Before practices & games, put a Warm Pack on the area for 5-10 minutes.  Once on the field/court, get a proper warm up and stretch before playing or running.

Here are 5 reasons your body needs a warm up. These warm up steps will help short-term pain and long term healing and pain. The warm pack will help relieve some of the pain and make you feel better as you warm up and play.

*TALK TO YOUR COACH and see if there is a way you can still stay involved with the team, but maybe prevent you from doing certain exercises.  Coaches understand injuries and want you to get healthy again. 

5 ways to stay fit while recovering from

I have compiled a list for 5 TRAINING WAYS to Stay Fit when your Knee or Ankle is injured. COACHES & PLAYERS should use these to help keep fit with no pain or slowing down recovery.

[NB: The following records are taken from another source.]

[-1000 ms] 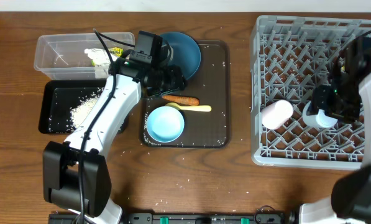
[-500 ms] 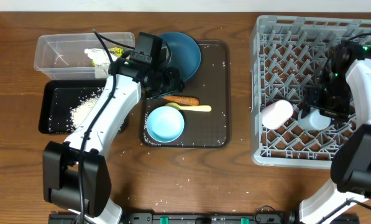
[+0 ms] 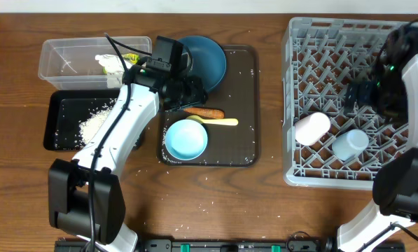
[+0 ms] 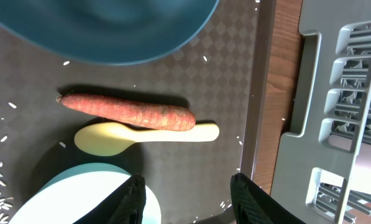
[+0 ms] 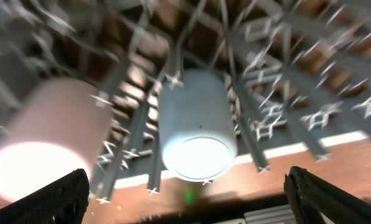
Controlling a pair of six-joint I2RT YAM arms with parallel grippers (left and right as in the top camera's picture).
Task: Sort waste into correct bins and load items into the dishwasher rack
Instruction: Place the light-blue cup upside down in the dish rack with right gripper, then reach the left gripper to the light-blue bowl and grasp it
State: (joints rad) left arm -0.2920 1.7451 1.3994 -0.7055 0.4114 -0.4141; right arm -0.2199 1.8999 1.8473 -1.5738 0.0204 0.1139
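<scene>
My left gripper is open and empty above the dark brown tray. The orange carrot stick and pale yellow spoon lie ahead of it. The dark blue plate and the white-and-light-blue bowl sit on the same tray. My right gripper is open and empty over the grey rack. The light blue cup and pink cup lie in the rack.
The clear tub holds crumpled paper. The black tray holds rice. The brown serving tray sits between bins and rack. Loose rice grains dot the table.
My right gripper has let go of the light blue cup, which now lies in the rack, and has pulled back and up. The left arm has not moved.
</scene>
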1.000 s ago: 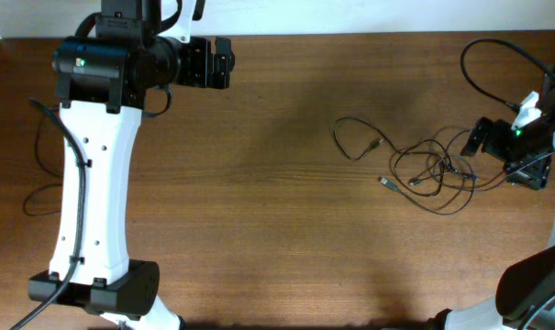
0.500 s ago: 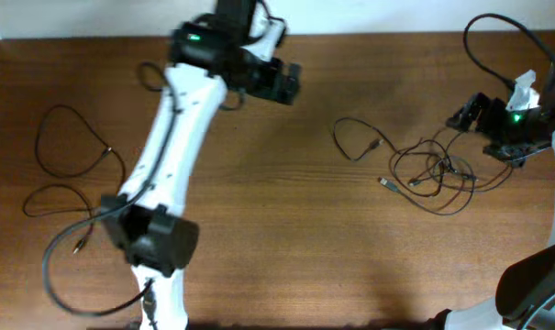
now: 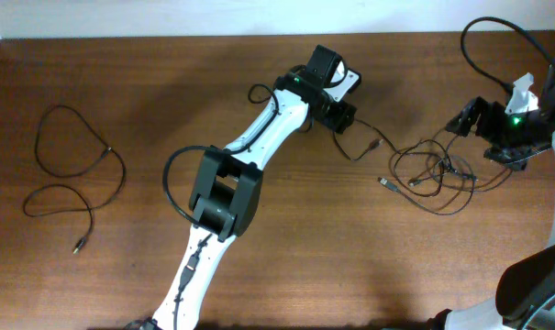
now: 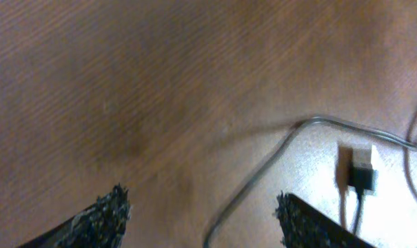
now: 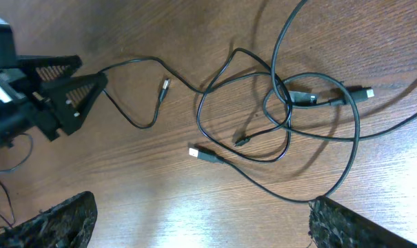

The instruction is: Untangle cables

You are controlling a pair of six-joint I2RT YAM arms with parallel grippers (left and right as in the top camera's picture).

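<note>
A tangle of thin black cables (image 3: 435, 170) lies on the wooden table at the right, with a loose loop (image 3: 352, 139) trailing left. My left gripper (image 3: 343, 117) hovers open over that loop. In the left wrist view (image 4: 201, 220) one cable strand (image 4: 263, 176) runs between the open jaws, and a plug (image 4: 362, 172) lies to the right. My right gripper (image 3: 465, 119) is open and empty at the tangle's far right edge. In the right wrist view (image 5: 201, 224) the tangle (image 5: 284, 103) and a USB plug (image 5: 201, 155) lie ahead of the jaws.
Two separate black cables lie at the far left of the table, one looped (image 3: 71, 151) and one below it (image 3: 57, 209). A thick black arm cable (image 3: 488, 55) arcs at the back right. The left gripper (image 5: 56, 96) shows in the right wrist view.
My left arm has swung from the back left across the table to the loop beside the tangle. My right gripper has shifted slightly up. The cables have not moved.
</note>
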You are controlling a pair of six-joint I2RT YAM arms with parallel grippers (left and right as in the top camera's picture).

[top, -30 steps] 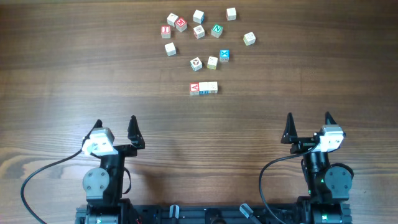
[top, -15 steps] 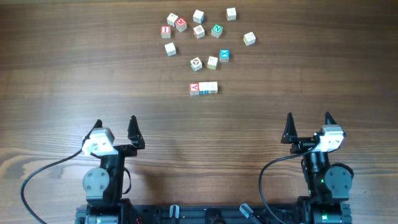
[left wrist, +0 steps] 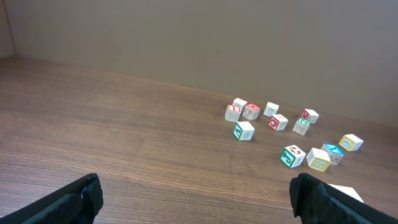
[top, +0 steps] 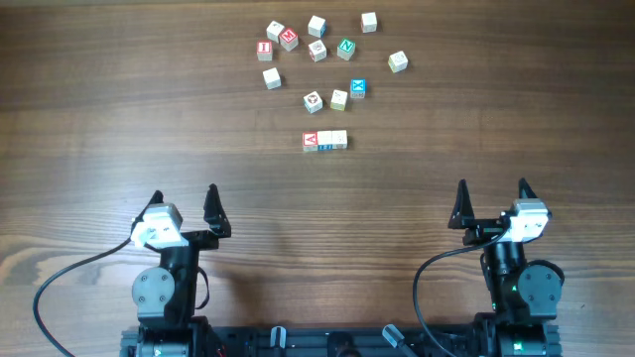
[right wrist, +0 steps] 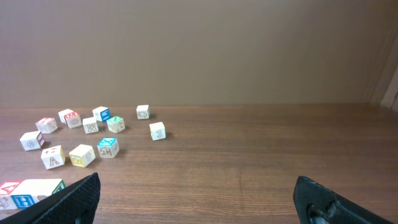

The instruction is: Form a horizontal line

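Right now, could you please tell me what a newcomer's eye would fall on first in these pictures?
The short row of three cubes stands out at the centre, its red-lettered cube at the overhead view's left end. Beyond it lies a loose scatter of letter cubes. The left gripper and right gripper sit open and empty near the front edge of the table.

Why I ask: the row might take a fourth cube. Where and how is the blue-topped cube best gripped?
Probably from straight above with the right gripper: the blue-topped cube sits flat, and a pale cube crowds its left side, so pinch its far and near faces.
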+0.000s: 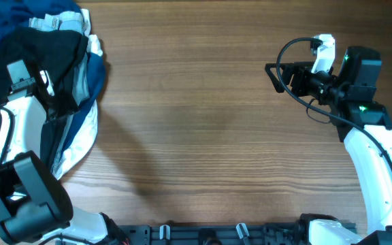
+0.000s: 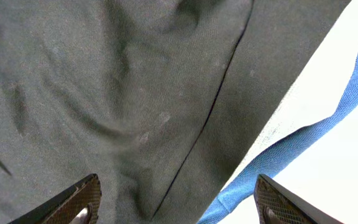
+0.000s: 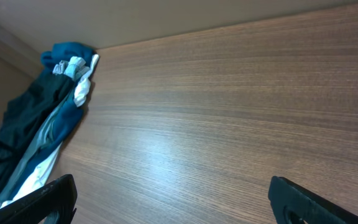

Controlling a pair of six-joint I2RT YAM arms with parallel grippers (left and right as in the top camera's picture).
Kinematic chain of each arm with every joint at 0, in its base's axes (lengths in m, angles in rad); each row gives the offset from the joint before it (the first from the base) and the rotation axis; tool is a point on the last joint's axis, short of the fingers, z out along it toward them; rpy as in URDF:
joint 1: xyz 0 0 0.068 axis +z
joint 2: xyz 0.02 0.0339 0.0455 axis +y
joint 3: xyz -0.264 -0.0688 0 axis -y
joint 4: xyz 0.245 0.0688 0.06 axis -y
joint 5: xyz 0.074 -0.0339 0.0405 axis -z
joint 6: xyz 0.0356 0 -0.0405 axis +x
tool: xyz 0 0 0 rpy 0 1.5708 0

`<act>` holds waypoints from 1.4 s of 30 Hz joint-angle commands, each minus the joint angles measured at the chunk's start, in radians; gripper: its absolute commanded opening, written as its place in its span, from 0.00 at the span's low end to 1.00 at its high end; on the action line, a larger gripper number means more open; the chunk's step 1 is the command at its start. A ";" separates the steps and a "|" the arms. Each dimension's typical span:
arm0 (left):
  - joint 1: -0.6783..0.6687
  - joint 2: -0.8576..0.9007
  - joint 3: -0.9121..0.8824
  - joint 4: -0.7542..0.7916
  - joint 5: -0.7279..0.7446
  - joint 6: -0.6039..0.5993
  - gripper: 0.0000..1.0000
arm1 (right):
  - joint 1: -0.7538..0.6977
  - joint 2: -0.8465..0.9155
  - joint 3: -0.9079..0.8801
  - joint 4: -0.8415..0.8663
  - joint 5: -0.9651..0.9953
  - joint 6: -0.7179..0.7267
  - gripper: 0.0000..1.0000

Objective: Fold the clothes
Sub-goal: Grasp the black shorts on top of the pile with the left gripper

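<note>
At the left edge of the table (image 1: 216,136) the black shorts (image 1: 46,47) lie crumpled and unfolded atop a heap of garments (image 1: 80,133), with the left gripper (image 2: 179,202) spread wide over them holding nothing visible and the right gripper (image 3: 176,199) wide open and empty.

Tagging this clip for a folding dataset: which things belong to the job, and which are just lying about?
Job: plain black fabric shorts; left gripper, open above them; right gripper, open.
Lying about: dark blue garment; white cloth with blue trim; wooden table.
</note>
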 commanded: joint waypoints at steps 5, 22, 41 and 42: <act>0.005 0.047 -0.008 0.013 -0.039 -0.003 0.68 | 0.005 0.011 0.023 0.005 -0.023 0.006 1.00; 0.005 0.048 -0.008 0.063 -0.113 -0.006 0.24 | 0.005 0.011 0.023 -0.005 -0.023 0.002 1.00; -0.097 -0.076 0.270 -0.054 0.284 -0.055 0.04 | -0.019 -0.035 0.024 0.164 -0.072 0.060 1.00; -0.132 -0.091 0.298 -0.062 0.311 -0.055 0.04 | -0.031 -0.051 0.024 0.190 -0.077 0.061 1.00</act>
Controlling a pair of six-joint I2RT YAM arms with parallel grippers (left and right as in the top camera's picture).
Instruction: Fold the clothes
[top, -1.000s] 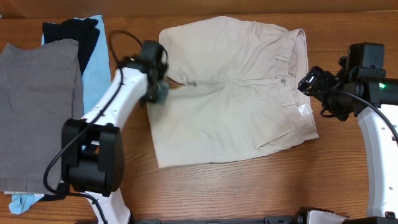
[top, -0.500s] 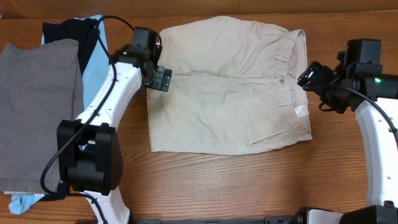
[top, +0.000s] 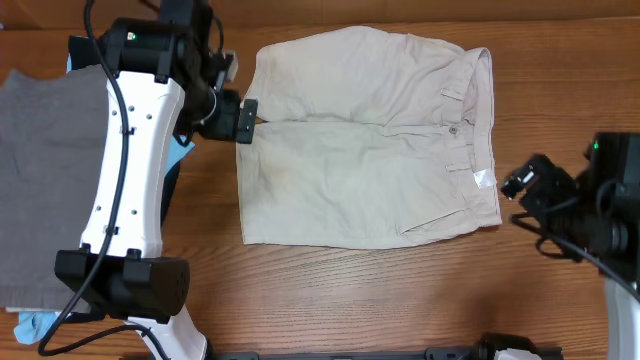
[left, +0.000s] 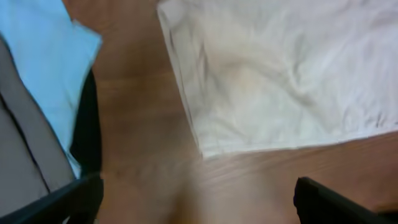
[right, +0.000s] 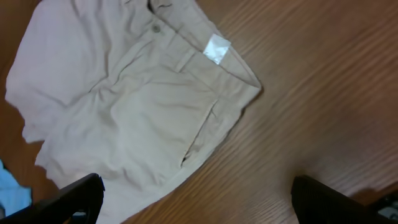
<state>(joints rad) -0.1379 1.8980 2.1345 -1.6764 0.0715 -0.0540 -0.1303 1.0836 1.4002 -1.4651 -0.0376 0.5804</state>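
Both arms have drawn back since half a second ago: the left hand (top: 243, 118) has slid just off the 9 o'clock edge of the khaki shorts (top: 370, 140) while its arm has swung up large in the overhead view, and the right hand (top: 518, 186) has left the waistband and now sits apart from the shorts, toward their 4 o'clock. Those shorts have not shifted; they lie flat mid-desk (top: 400, 300), waistband at 3 o'clock, with the button (top: 456, 128) and white label (top: 484, 178) showing. Each wrist view shows its own hand released, fingers (left: 74, 196) spread wide with only bare wood between them, the same for the right fingers (right: 329, 193). At 9 o'clock the grey garment (top: 50, 170) tops a pile. The left arm (top: 130, 170) covers much of that pile, so the light-blue garment (left: 43, 56) and black garment (left: 88, 124) show only as slivers overhead. The left wrist picture is blurred, and it cuts the shorts off at one corner. Whether the left hand touches the cloth edge cannot be told from above.
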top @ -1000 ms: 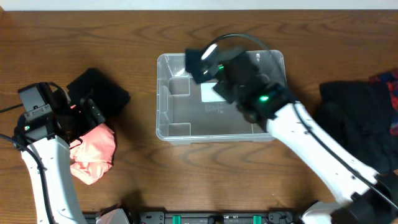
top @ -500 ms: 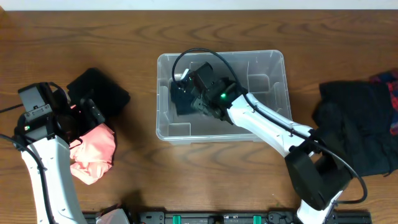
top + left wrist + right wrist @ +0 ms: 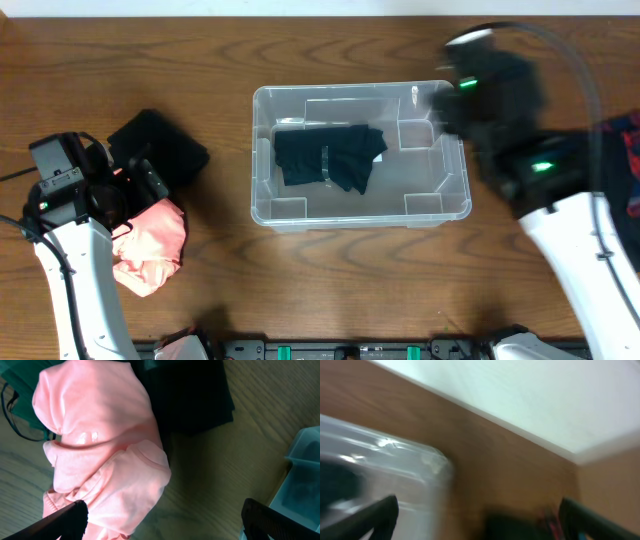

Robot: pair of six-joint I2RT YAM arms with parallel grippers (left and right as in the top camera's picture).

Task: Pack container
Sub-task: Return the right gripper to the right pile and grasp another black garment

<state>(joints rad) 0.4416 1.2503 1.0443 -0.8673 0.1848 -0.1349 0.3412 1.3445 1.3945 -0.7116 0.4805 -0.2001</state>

  1. A core workout is vital in keeping your body strong and protecting the rest of your muscles and joints. Plus core is great for your cardio which will help keep you fit for game play which is what players and coaches want.
  2. Stay Away from Jumping or Squatting if you can because this is one of the causes of the injury and it hurts to do these things. To stay fit we need to stay away from things that irritate our injured area.
  3. Water aerobics is great for coming off injury because it’s not that pounding you can get from sprinting, jumping, changing direction fast. Walking in water, high knee, side to sides, backwards walking, swimming using different techniques. Find what’s best for you! I like all of those, but have found that some water exercises felt better for me.
  4. Push-ups are going to give you cardio and upper body strength and will not cause and irritation or pain to the knee.
  5. Bike on low resistance will keep your cardio up as well as give your lower leg strength and core.

Note:  These are ideas for knee or ankle pain. If you have an injured hip, back, abdominal, or muscle strain these won’t be the steps you want to take. Always first consult with a doctor when injured.

Video to help strengthen your hip, core and groin

Scary stories for young adults

Some people have shared that they never received a medical diagnoses from a doctor.   Later on were told by coaches or friends that it’s Osgood Schlatter due to the lump under the knee.  They later found that more damage had been done, affecting the ACL from parts of the broken lump (scar tissue). 

These people had to then have surgery, which helped temporarily until more scar tissue started to break off.  So make sure you get checked by a Doctor early!  Don’t go months ignoring the pain.  Pain is what tells us something is wrong, so communicate these things with your parents and coaches. 

5 ways to stay fit while recovering from Osgood Schlatter

Warming up is so important

Warm up and stretch before doing anything that has to do with your knees. Whether it’s a sport, having to lift or carry heavy things, do a job that requires bending or squatting, having to use ladders or stairs throughout the day – take care of your body! Even if you only have 1 minute, this time will help your body warm up and be ready for what you have to do.

Bonus tips

Make sure you see a doctor if this last more than a few months! 

Injuries can be very serious and, for some, last up to their 30s and 40s. This is way too young to have to deal with pain every day. You want to be educated & know that even though this usually only last a few months that there are cases that last WAY longer.